- **Task statement**:
Among the lines of the data, copy those that hold "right".

- **Supplied data**:
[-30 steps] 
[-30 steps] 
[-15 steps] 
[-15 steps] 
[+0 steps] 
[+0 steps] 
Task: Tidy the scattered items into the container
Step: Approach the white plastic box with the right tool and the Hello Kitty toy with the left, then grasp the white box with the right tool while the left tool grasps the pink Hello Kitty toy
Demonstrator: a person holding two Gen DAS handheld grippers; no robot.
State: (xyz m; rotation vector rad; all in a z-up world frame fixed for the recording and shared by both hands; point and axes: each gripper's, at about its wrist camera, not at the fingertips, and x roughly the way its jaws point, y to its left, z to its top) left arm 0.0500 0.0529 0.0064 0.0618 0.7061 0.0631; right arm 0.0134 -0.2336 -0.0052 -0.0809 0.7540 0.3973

- **Completed exercise**:
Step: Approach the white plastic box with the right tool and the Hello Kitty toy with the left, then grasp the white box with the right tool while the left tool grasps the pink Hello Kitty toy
State: (xyz m; rotation vector rad; all in a z-up world frame fixed for the recording and shared by both hands; point and axes: each gripper's, at about its wrist camera, not at the fingertips, and x roughly the way its jaws point, y to its left, z to its top) left arm 0.0500 0.0529 0.0064 0.0618 0.7061 0.0631; right arm 0.0134 -0.2336 -0.0052 -0.0809 0.7540 0.3973

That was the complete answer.